# Items from a dataset
^^^^^^^^

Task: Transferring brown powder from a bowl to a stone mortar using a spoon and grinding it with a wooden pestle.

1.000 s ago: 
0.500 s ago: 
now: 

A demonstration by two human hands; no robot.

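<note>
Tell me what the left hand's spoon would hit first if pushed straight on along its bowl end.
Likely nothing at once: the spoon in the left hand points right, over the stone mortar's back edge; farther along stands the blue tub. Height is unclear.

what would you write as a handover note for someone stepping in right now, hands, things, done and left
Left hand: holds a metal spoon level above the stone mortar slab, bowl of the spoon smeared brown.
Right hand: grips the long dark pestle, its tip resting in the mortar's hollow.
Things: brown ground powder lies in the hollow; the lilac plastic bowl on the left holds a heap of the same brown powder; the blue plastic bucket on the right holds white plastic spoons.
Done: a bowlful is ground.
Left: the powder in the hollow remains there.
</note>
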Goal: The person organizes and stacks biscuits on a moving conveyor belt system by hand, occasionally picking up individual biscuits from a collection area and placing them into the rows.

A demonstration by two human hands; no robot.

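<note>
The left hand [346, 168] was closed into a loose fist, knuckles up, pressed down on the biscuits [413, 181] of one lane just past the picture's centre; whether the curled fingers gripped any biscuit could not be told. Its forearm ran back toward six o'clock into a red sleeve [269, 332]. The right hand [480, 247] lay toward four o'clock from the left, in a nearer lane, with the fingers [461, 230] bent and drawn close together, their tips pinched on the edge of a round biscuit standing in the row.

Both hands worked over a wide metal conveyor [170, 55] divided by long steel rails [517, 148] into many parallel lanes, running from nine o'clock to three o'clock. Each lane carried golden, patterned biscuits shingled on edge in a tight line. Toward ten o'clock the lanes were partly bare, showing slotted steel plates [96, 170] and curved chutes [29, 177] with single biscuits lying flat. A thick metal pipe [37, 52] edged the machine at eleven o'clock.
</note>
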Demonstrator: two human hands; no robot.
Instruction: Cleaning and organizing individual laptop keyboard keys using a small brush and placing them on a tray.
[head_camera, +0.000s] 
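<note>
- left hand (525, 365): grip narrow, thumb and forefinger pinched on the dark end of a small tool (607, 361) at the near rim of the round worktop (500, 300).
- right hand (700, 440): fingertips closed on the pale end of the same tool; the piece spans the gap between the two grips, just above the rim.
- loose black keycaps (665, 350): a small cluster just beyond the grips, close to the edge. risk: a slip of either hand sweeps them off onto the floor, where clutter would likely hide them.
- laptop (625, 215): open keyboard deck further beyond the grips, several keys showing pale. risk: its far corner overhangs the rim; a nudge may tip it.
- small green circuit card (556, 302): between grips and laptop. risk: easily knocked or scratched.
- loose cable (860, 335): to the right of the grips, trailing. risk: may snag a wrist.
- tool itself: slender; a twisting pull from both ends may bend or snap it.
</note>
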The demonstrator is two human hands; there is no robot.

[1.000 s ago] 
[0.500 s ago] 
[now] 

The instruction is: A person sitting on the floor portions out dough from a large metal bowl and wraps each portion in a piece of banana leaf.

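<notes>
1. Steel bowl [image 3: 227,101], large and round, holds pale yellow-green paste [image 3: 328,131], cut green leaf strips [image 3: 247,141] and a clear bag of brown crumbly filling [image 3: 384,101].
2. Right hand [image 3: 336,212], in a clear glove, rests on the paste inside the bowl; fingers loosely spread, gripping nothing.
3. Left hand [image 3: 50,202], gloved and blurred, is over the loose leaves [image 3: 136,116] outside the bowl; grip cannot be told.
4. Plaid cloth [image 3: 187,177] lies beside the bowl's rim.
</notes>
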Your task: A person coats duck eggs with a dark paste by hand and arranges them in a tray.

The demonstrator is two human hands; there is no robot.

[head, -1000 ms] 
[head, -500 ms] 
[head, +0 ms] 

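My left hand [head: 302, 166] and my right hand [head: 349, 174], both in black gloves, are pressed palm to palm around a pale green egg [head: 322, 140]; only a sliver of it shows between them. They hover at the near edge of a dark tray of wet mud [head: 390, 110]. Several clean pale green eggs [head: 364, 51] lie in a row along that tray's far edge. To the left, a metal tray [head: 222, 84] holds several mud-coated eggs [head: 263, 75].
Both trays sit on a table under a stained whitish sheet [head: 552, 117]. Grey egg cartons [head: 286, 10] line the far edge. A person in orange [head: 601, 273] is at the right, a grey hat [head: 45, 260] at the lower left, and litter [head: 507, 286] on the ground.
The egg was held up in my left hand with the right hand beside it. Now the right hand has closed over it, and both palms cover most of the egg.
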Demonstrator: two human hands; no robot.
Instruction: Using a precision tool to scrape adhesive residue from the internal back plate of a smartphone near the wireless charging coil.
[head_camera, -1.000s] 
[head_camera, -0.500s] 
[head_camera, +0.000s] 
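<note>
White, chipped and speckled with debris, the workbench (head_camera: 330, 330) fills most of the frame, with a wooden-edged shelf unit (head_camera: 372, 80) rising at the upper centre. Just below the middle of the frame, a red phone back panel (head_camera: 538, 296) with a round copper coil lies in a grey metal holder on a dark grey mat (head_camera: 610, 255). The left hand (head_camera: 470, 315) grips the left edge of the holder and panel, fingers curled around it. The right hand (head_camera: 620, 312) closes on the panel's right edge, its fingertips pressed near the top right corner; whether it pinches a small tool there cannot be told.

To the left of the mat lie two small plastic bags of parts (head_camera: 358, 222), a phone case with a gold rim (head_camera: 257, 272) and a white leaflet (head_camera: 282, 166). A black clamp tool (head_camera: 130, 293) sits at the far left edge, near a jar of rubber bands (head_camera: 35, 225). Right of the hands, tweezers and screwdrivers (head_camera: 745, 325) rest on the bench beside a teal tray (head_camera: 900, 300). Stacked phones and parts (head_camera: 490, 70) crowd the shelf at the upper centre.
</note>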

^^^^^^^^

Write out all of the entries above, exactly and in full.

Task: Transferring brown powder from a bowl to a stone mortar using a spoon and grinding it with a wooden pestle.

1.000 s ago: 
0.500 s ago: 
now: 

A demonstration by two human hands; no robot.

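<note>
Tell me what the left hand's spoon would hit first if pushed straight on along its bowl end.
Likely nothing at once: the spoon in the left hand points right, over the stone mortar's back edge; farther along stands the blue tub. Height is unclear.

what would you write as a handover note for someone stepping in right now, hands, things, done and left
Left hand: holds a metal spoon level above the stone mortar slab, bowl of the spoon smeared brown.
Right hand: grips the long dark pestle, its tip resting in the mortar's hollow.
Things: brown ground powder lies in the hollow; the lilac plastic bowl on the left holds a heap of the same brown powder; the blue plastic bucket on the right holds white plastic spoons.
Done: a bowlful is ground.
Left: the powder in the hollow remains there.
</note>
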Goal: The person organizes and stacks biscuits on a moving conveyor belt system by hand, occasionally picking up individual biscuits from a collection area and placing them into the rows.

A demonstration by two human hands; no robot.

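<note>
The left hand [346, 168] was closed into a loose fist, knuckles up, pressed down on the biscuits [413, 181] of one lane just past the picture's centre; whether the curled fingers gripped any biscuit could not be told. Its forearm ran back toward six o'clock into a red sleeve [269, 332]. The right hand [480, 247] lay toward four o'clock from the left, in a nearer lane, with the fingers [461, 230] bent and drawn close together, their tips pinched on the edge of a round biscuit standing in the row.

Both hands worked over a wide metal conveyor [170, 55] divided by long steel rails [517, 148] into many parallel lanes, running from nine o'clock to three o'clock. Each lane carried golden, patterned biscuits shingled on edge in a tight line. Toward ten o'clock the lanes were partly bare, showing slotted steel plates [96, 170] and curved chutes [29, 177] with single biscuits lying flat. A thick metal pipe [37, 52] edged the machine at eleven o'clock.
</note>
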Demonstrator: two human hands; no robot.
Instruction: Cleaning and organizing individual laptop keyboard keys using a small brush and placing them on a tray.
[head_camera, +0.000s] 
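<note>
- left hand (525, 365): grip narrow, thumb and forefinger pinched on the dark end of a small tool (607, 361) at the near rim of the round worktop (500, 300).
- right hand (700, 440): fingertips closed on the pale end of the same tool; the piece spans the gap between the two grips, just above the rim.
- loose black keycaps (665, 350): a small cluster just beyond the grips, close to the edge. risk: a slip of either hand sweeps them off onto the floor, where clutter would likely hide them.
- laptop (625, 215): open keyboard deck further beyond the grips, several keys showing pale. risk: its far corner overhangs the rim; a nudge may tip it.
- small green circuit card (556, 302): between grips and laptop. risk: easily knocked or scratched.
- loose cable (860, 335): to the right of the grips, trailing. risk: may snag a wrist.
- tool itself: slender; a twisting pull from both ends may bend or snap it.
</note>
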The demonstrator is two human hands; there is no robot.

[1.000 s ago] 
[0.500 s ago] 
[now] 

The instruction is: A person sitting on the floor portions out dough from a large metal bowl and wraps each portion in a piece of banana leaf.

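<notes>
1. Steel bowl [image 3: 227,101], large and round, holds pale yellow-green paste [image 3: 328,131], cut green leaf strips [image 3: 247,141] and a clear bag of brown crumbly filling [image 3: 384,101].
2. Right hand [image 3: 336,212], in a clear glove, rests on the paste inside the bowl; fingers loosely spread, gripping nothing.
3. Left hand [image 3: 50,202], gloved and blurred, is over the loose leaves [image 3: 136,116] outside the bowl; grip cannot be told.
4. Plaid cloth [image 3: 187,177] lies beside the bowl's rim.
</notes>
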Your task: A person coats duck eggs with a dark paste by hand and arranges them in a tray.

The demonstrator is two human hands; there is no robot.

[head, -1000 ms] 
[head, -500 ms] 
[head, +0 ms] 

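My left hand [head: 302, 166] and my right hand [head: 349, 174], both in black gloves, are pressed palm to palm around a pale green egg [head: 322, 140]; only a sliver of it shows between them. They hover at the near edge of a dark tray of wet mud [head: 390, 110]. Several clean pale green eggs [head: 364, 51] lie in a row along that tray's far edge. To the left, a metal tray [head: 222, 84] holds several mud-coated eggs [head: 263, 75].
Both trays sit on a table under a stained whitish sheet [head: 552, 117]. Grey egg cartons [head: 286, 10] line the far edge. A person in orange [head: 601, 273] is at the right, a grey hat [head: 45, 260] at the lower left, and litter [head: 507, 286] on the ground.
The egg was held up in my left hand with the right hand beside it. Now the right hand has closed over it, and both palms cover most of the egg.
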Demonstrator: two human hands; no robot.
Instruction: Using a precision tool to scrape adhesive residue from the internal back plate of a smartphone near the wireless charging coil.
[head_camera, -1.000s] 
[head_camera, -0.500s] 
[head_camera, +0.000s] 
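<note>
White, chipped and speckled with debris, the workbench (head_camera: 330, 330) fills most of the frame, with a wooden-edged shelf unit (head_camera: 372, 80) rising at the upper centre. Just below the middle of the frame, a red phone back panel (head_camera: 538, 296) with a round copper coil lies in a grey metal holder on a dark grey mat (head_camera: 610, 255). The left hand (head_camera: 470, 315) grips the left edge of the holder and panel, fingers curled around it. The right hand (head_camera: 620, 312) closes on the panel's right edge, its fingertips pressed near the top right corner; whether it pinches a small tool there cannot be told.

To the left of the mat lie two small plastic bags of parts (head_camera: 358, 222), a phone case with a gold rim (head_camera: 257, 272) and a white leaflet (head_camera: 282, 166). A black clamp tool (head_camera: 130, 293) sits at the far left edge, near a jar of rubber bands (head_camera: 35, 225). Right of the hands, tweezers and screwdrivers (head_camera: 745, 325) rest on the bench beside a teal tray (head_camera: 900, 300). Stacked phones and parts (head_camera: 490, 70) crowd the shelf at the upper centre.
</note>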

No further work remains on the exercise.